Plantar un árbol es un hermoso gesto. Es una simbólica apuesta por la vida, incluso tiene ese aspecto de generosidad altruista de un acto cuyo resultado solo se verá a lo largo de los años, que quizá uno no llegue a contemplar y disfrutar. Tomado con seriedad -es decir, no como mero ritual simbólico-, ha convertido una Europa que a principios del siglo pasado había perdido buena parte de su masa arbolada en un bosque nuevo, con una superficie forestal mucho mayor. Como rito, se ha extendido rápidamente por todo el mundo, promovido en parte por la rápida desaparición de los rituales religiosos, y en parte por la ‘fiebre verde’ que nos consume.
Pero eso es el mundo. La Iglesia, la más antigua ya de las instituciones de Occidente, tiene sus propios ritos, ritos consagrados por la sabiduría magisterial y el filtro del tiempo y centrados en traducir todas las ocasiones de celebración en adoración a Dios y recordatorio de nuestro último destino, que es Cristo y la vida eterna con Él.
El Sínodo de la Amazonía, que se abre este domingo, se ha consagrado este viernes, festividad de San Francisco de Asís, en los jardines vaticanos plantando un árbol, una encina de Asís, en una ceremonia en la que han participado indígenas amazónicos ataviados como es costumbre en sus tribus, no para arrodillarse ante Cristo, sino para completar la celebración con sus aspersiones y danzas paganas.
Vatican News, el órgano oficial de información vaticana en la red, hace hincapié en que “el Papa ya plantó un árbol allí mismo el 8 de junio de 2014 con ocasión del encuentro que promovió para la paz en Oriente Medio, que contó con la participación del Patriarca de Constantinopla Bartolomé I y los Presidentes israelí Shimon Peres y palestino Abu Mazen”. Pero esos fueron encuentros civiles, políticos. Y esto es la inauguración de un sínodo de obispos para tratar cuestiones que afectan a la vida de los cristianos en su fe.
En virtud de esa comprensión que exige la misericordia, de esa escucha a la que nos anima siempre Su Santidad, y siguiendo esa ‘parresia’, libertad de expresión y crítica, que siempre ha elogiado, creo que puede entenderse que muchos fieles vean consagrar así un sínodo de la Iglesia y le tiente concluir que esto es otra religión, distinta de la que siempre ha sido.
La iniciativa, cuenta Vatican News, tiene la intención de «enviar un poderoso mensaje al mundo sobre el compromiso de la Iglesia en el cuidado de nuestro hogar común». La ‘casa común’, esa expresión que se ha vuelto ya manida en un tiempo récord, para referirse a nuestro planeta, es desconcertante.
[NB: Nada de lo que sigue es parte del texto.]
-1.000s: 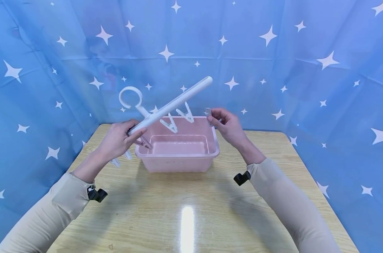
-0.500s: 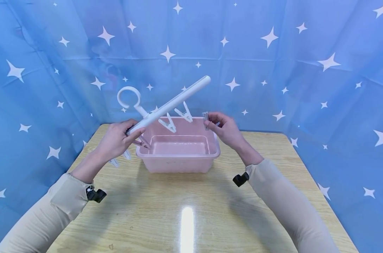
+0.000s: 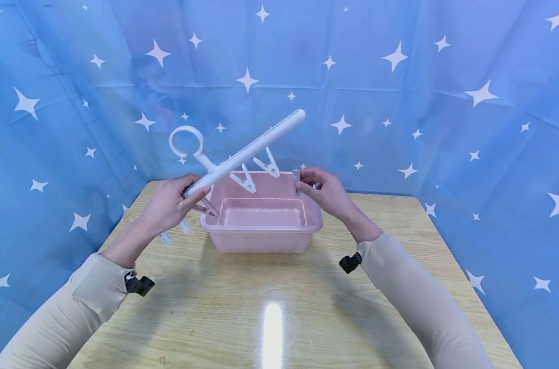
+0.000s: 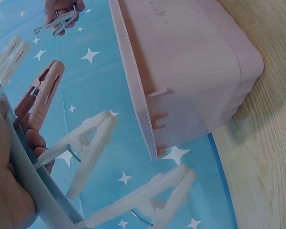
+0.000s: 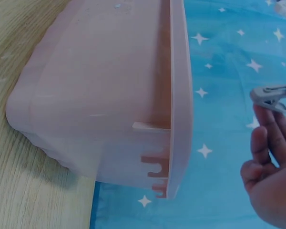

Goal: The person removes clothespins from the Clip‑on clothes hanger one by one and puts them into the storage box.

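My left hand (image 3: 171, 204) grips the lower end of a white bar hanger (image 3: 244, 152) with a ring hook (image 3: 185, 142), held tilted up to the right over a pink plastic bin (image 3: 261, 212). White clips (image 3: 242, 182) and a pink clip (image 4: 39, 94) hang from the bar (image 4: 26, 179). My right hand (image 3: 323, 190) pinches one loose grey clip (image 3: 296, 182) above the bin's right rim; the same clip (image 5: 270, 96) shows in the right wrist view beside the bin (image 5: 109, 90). The bin looks empty inside.
The bin (image 4: 190, 71) stands toward the back of a wooden table (image 3: 270, 302). Blue star-printed cloth (image 3: 399, 92) hangs behind and along both sides of the table.
My right hand with the grey clip has moved down and left, closer to the bin's right rim. The hanger has barely shifted.
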`<move>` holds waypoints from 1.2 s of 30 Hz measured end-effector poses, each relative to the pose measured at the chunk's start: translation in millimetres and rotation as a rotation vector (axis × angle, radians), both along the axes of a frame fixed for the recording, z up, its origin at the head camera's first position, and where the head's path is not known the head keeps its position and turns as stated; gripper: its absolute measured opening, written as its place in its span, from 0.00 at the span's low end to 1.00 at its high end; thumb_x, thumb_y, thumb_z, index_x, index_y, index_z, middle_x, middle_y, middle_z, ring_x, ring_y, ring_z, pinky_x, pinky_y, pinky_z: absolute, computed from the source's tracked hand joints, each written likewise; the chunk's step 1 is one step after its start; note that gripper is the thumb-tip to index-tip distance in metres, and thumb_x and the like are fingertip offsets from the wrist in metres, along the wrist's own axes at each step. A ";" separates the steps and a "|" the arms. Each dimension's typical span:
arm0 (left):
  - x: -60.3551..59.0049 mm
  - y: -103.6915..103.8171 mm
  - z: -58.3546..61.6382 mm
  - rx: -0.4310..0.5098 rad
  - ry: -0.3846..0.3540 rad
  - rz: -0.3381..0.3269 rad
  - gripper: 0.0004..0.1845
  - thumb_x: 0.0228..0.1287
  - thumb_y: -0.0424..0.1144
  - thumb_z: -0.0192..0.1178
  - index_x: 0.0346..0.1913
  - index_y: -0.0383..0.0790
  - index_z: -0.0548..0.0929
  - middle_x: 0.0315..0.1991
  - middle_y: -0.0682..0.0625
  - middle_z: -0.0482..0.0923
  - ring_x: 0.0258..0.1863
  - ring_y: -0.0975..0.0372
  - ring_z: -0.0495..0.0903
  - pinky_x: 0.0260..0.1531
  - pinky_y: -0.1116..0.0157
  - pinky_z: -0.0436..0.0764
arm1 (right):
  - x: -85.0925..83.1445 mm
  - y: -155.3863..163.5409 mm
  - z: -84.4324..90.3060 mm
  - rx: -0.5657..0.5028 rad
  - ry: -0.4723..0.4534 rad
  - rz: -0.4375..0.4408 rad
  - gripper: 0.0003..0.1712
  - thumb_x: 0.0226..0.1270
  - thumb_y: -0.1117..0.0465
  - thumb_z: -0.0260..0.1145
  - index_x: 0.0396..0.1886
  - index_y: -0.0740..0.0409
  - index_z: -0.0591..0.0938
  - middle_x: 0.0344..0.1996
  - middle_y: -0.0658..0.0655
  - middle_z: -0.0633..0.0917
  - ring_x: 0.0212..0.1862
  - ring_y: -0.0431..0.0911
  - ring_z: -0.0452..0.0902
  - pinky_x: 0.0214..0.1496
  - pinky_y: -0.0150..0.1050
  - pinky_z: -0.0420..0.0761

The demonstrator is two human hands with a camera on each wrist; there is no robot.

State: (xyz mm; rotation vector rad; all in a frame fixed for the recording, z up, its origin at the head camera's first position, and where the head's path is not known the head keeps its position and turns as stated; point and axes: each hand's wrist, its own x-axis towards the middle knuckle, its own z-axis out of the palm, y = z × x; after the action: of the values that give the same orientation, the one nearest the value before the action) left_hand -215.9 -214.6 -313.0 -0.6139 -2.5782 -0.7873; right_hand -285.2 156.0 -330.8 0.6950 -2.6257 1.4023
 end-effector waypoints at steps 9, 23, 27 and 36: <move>-0.1 -1.4 0.9 0.000 0.009 0.007 0.18 0.76 0.52 0.53 0.46 0.39 0.82 0.26 0.48 0.80 0.23 0.61 0.77 0.27 0.62 0.73 | 0.1 -2.6 -1.5 0.046 -0.049 0.006 0.23 0.69 0.47 0.67 0.58 0.52 0.80 0.46 0.55 0.87 0.47 0.49 0.79 0.45 0.43 0.76; -1.3 -4.0 -0.8 0.002 0.049 0.017 0.17 0.75 0.50 0.55 0.46 0.38 0.82 0.26 0.47 0.79 0.24 0.59 0.78 0.27 0.61 0.74 | -3.1 -5.7 -6.7 0.125 -0.107 0.040 0.18 0.69 0.47 0.68 0.54 0.47 0.82 0.46 0.52 0.87 0.47 0.48 0.77 0.47 0.43 0.75; -0.3 -4.8 -1.0 0.001 0.050 0.017 0.17 0.76 0.50 0.55 0.46 0.39 0.82 0.27 0.47 0.80 0.24 0.59 0.77 0.27 0.62 0.73 | -3.6 -6.5 -8.5 0.145 -0.130 0.051 0.18 0.69 0.47 0.67 0.55 0.46 0.82 0.47 0.51 0.87 0.50 0.47 0.79 0.50 0.44 0.77; -0.5 -6.8 -1.9 -0.008 0.067 0.022 0.16 0.75 0.49 0.55 0.46 0.39 0.82 0.26 0.47 0.79 0.23 0.59 0.77 0.26 0.62 0.72 | -3.9 -9.5 -10.6 0.173 -0.175 0.075 0.21 0.70 0.50 0.67 0.59 0.50 0.81 0.51 0.52 0.87 0.56 0.48 0.81 0.59 0.50 0.79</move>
State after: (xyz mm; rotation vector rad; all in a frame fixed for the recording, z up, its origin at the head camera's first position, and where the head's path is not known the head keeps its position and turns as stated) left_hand -216.3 -221.5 -315.0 -0.6026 -2.5243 -0.7370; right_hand -289.1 146.5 -341.4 0.7274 -2.9137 1.3225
Para el católico, el hogar definitivo y eterno, esas moradas preparadas para nosotros, es la Gloria, y nuestra verdadera ‘casa común’, la Iglesia.
San Francisco, cuya figura imita tan fielmente a la de su Maestro que, como Él, ha sufrido mil distorsiones e instrumentalizaciones sesgadas, es, desde que lo decidiera San Juan Pablo II, patrón de la Ecología. Pero traicionaríamos su memoria y su mensaje si entendiéramos su encendido amor por la Creación con algo remotamente parecido al panteísmo pagano de Gaia o la Pachamama, incluso con una especial ‘reverencia’ hacia la tierra y sus criaturas. Francisco hablaba del “hermano sol y la hermana luna”, no del “padre sol” o la “madre tierra”. Ambos, junto a toda la Creación, eran importantes meramente como referencia a su Creador.
Sucede con esto algo similar a lo que se ha querido hacer de su visita, solo y desarmado, al sultán en plena cruzada. Se ha hablado de ‘diálogo’, cuando lo que le pidió Francisco al sultán fue que se bautizara y renunciara a las falsedades de su religión.
La singular ceremonia no ha hecho más que avivar temores mucho más acuciantes sobre lo que viene ahora, sobre un sínodo en el que todo -la motivación, el Instrumentum laboris, los responsables, los participantes, los trabajos preparatorios, las declaraciones previas- parece anunciar cambios en la Iglesia aún más seísmicos y radicales que todo lo que hemos visto en estos seis años vertiginosos.